By Daniel M. Siegel, MD
Dr. Siegel is cinical professor of dermatology and director, procedural dermatology fellowship, State University of New York Downstate.
Q: In the past six years I have had four surgeries – two for stage II melanoma, one for a precancerous mole, and most recently, one for a squamous cell carcinoma. I have great confidence in my doctor, but I can’t stand the endless repetition of search, cut, and biopsy. Are there any other methods by which someone like myself could be diagnosed, without enduring biopsies?
A: At present, examination by a skilled dermatologist followed by biopsy of suspicious lesions is the gold standard. With your melanoma history, examination every 3–6 months for three years, then every 4–12 months for two years, then annually for life is currently recommended by the National Comprehensive Cancer Network (http://www.nccn.org/). While biopsies are not fun, they are far less traumatic than surgery for advanced cancerous lesions. It sounds as if your dermatologist is on top of the problem; be thankful to him or her for finding these potentially life-threatening problems.
Nonetheless, several existing techniques may help your doctor decrease the need for biopsies:
Dermoscopy is a technique whereby the dermatologist examines a lesion using a hand-held instrument called a dermoscope, equipped with a special polarizing light and standard magnifying optics. (The lesion may or may not be placed in a fluid medium for better visualization.) The technique allows evaluation of specific, minute pigment patterns, enhancing differential diagnosis. Learn more about this technique at http://www.dermoscopy.org/.

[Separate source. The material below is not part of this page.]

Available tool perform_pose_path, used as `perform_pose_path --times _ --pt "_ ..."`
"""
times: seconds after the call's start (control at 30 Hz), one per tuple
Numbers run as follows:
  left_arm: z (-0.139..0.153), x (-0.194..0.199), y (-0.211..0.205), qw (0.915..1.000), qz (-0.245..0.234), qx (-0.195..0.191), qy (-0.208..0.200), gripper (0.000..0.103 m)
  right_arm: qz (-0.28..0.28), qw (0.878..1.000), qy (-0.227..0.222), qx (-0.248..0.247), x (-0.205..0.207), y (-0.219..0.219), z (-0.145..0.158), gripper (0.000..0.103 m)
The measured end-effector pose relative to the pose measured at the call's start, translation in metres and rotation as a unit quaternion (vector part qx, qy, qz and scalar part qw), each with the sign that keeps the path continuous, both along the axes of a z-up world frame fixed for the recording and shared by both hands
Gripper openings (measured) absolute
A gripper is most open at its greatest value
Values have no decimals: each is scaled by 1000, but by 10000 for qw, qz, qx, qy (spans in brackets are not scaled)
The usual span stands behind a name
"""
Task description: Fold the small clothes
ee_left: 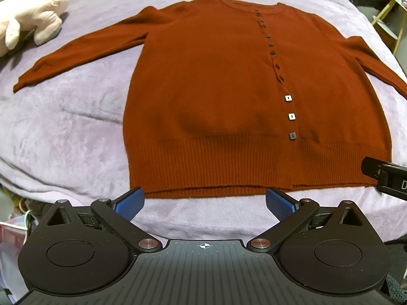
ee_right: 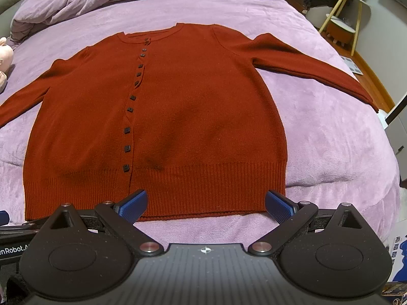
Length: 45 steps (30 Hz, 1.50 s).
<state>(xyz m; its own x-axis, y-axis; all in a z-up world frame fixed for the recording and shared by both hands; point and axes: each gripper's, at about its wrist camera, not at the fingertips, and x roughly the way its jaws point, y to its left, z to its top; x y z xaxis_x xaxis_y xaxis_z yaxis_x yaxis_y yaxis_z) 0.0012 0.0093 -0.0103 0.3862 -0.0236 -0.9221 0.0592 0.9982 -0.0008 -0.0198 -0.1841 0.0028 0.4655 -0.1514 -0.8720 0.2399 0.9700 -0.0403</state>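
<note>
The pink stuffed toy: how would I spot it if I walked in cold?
Start at the bed with the lilac blanket, where a rust-red buttoned cardigan lies flat with sleeves spread. Follow the sleeve on the left wrist view's left side; beyond it lies the pink stuffed toy, the only pale, plump thing there.

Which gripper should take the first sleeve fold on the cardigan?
Either, each on its own side. Left gripper and right gripper are both open at the cardigan hem, holding nothing. The left sleeve lies spread, as does the right sleeve.
</note>
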Motion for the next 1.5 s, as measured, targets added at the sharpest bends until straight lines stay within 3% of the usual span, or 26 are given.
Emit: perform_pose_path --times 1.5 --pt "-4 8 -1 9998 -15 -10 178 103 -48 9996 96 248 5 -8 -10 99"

MelaFind is another noninvasive instrument that can assist in early diagnosis of melanoma by providing physicians with a recommendation for whether a suspicious lesion should be biopsied. It uses light of multiple wavelengths to capture images of suspicious skin lesions and compares the data against a database of melanomas and benign lesions.

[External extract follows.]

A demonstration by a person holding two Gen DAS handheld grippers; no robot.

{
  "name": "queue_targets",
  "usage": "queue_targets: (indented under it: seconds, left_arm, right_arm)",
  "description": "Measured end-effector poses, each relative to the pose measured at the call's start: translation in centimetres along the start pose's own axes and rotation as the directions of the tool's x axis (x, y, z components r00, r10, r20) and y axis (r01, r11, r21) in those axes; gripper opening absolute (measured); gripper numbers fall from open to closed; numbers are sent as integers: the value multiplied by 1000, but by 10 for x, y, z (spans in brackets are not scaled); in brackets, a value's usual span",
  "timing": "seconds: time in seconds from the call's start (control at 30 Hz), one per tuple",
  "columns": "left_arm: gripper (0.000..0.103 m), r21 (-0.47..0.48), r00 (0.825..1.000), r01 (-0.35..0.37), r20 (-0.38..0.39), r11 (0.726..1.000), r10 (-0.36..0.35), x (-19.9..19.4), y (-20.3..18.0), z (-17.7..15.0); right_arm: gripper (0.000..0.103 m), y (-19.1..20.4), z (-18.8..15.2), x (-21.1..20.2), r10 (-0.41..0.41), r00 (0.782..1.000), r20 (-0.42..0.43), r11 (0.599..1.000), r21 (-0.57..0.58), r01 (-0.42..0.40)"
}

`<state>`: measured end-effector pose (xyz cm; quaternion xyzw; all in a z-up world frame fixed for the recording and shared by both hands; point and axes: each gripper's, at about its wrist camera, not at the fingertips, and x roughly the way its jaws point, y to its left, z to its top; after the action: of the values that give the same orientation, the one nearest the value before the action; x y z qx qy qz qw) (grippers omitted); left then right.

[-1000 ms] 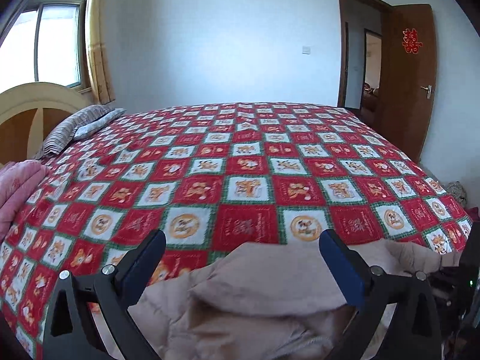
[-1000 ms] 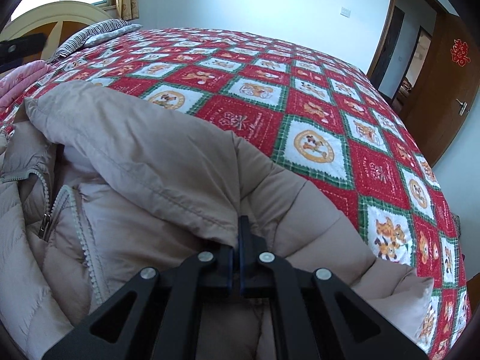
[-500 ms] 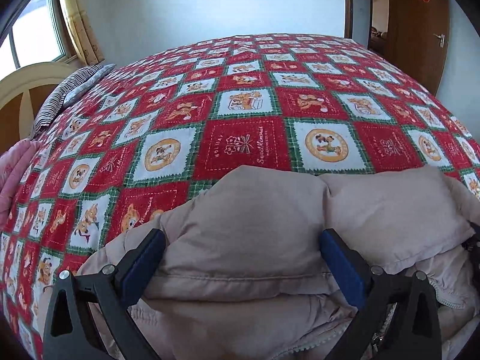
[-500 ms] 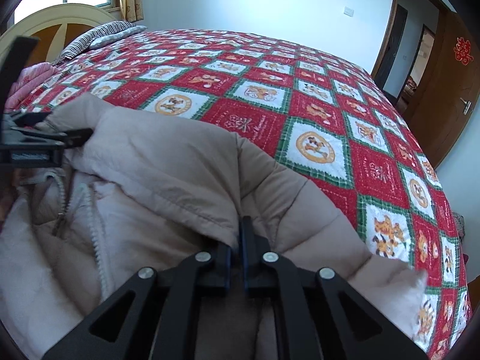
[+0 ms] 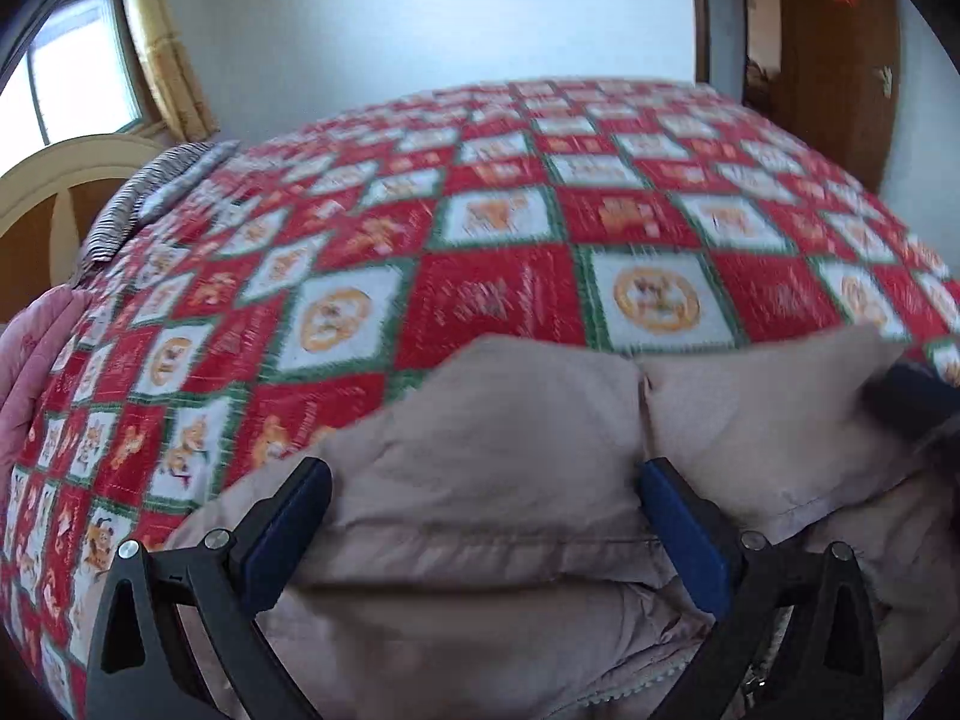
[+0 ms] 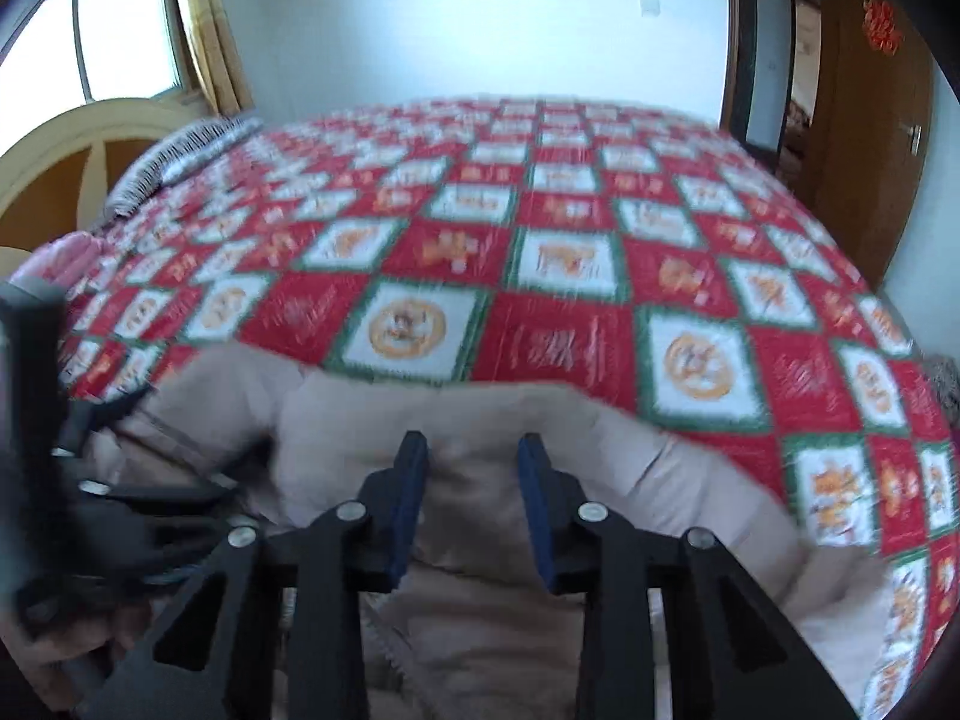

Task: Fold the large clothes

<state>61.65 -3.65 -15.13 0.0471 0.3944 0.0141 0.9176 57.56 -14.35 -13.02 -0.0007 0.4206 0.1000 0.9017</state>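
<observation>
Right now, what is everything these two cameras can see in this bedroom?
Padded jacket: one, beige, on the near edge of the bed, zipper showing low down.
Bedspread: one, red, white and green checks, covering the bed.
Striped pillow: one, grey and white, far left by the headboard.
Pink fabric: one, on the bed's left edge.
Headboard: one, cream and wood, left.
Window: one, yellow curtain beside it.
Door: one, brown, open, red ornament on it.
Left gripper: black, blue pads, open wide over the jacket.
Right gripper: black, blue pads, partly open over the jacket.
</observation>
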Motion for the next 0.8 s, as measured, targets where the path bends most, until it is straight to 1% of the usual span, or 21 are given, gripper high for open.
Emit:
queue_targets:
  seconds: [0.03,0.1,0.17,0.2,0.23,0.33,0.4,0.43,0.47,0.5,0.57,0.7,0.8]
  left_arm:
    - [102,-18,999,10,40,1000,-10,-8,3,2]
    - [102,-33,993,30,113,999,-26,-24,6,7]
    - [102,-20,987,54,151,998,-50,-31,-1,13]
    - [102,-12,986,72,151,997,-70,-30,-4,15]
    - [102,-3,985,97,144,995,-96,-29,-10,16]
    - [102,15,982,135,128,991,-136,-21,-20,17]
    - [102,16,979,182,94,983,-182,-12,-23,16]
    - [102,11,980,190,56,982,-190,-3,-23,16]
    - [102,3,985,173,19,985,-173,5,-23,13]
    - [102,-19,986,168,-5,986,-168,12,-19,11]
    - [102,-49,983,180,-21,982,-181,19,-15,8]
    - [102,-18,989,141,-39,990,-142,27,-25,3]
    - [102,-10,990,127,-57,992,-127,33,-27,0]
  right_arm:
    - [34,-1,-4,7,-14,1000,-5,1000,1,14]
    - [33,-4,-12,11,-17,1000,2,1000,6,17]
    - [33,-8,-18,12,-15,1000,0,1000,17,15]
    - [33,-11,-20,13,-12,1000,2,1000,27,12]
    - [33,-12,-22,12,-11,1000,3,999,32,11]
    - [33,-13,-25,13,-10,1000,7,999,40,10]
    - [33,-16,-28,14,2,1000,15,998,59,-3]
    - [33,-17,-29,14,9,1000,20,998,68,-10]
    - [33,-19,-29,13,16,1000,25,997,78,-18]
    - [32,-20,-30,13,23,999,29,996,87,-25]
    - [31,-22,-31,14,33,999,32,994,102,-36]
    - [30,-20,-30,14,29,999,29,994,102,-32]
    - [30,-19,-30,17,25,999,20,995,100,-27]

Electro-Optical Sciences, the company behind the development of MelaFind, has a binding Protocol Agreement with the FDA. The device is currently in pivotal clinical trials and could be generally available as of late 2008. If approved, MelaFind would be the first and only melanoma diagnostic device to be cleared for sale in the U.S. For more information, visit http://www.eosciences.com. UPDATE: In November 2011, MelaFind was approved for use in the US by the FDA.
Siascopy (http://www.astronclinica.com/technology/siascopy-explained.htm), or spectrophotometric intracutaneous analysis system, is yet another imaging process that may allow the physician to tell the difference between benign moles and melanoma. Like Melafind, it employs multiple wavelength illumination of clinical and dermoscopic images, but requires physician interpretation, while Melafind provides diagnosis in a completely automated system.
Other noninvasive diagnostic techniques are also in development, including confocal scanning microscopy, similar to ultrasound (which is also being explored for skin cancer diagnosis), except that it uses laser light instead of sound. These and other techniques are all being tested and refined. However, all lesions must be evaluated in the context of an entire clinical skin examination, and nothing substitutes for an experienced clinician’s knowledge and intuition in deciding which lesions must be investigated further. It would be impractical to evaluate every single pigmented lesion with these new techniques; only those considered different or suspicious should be subjected to such in-depth evaluation.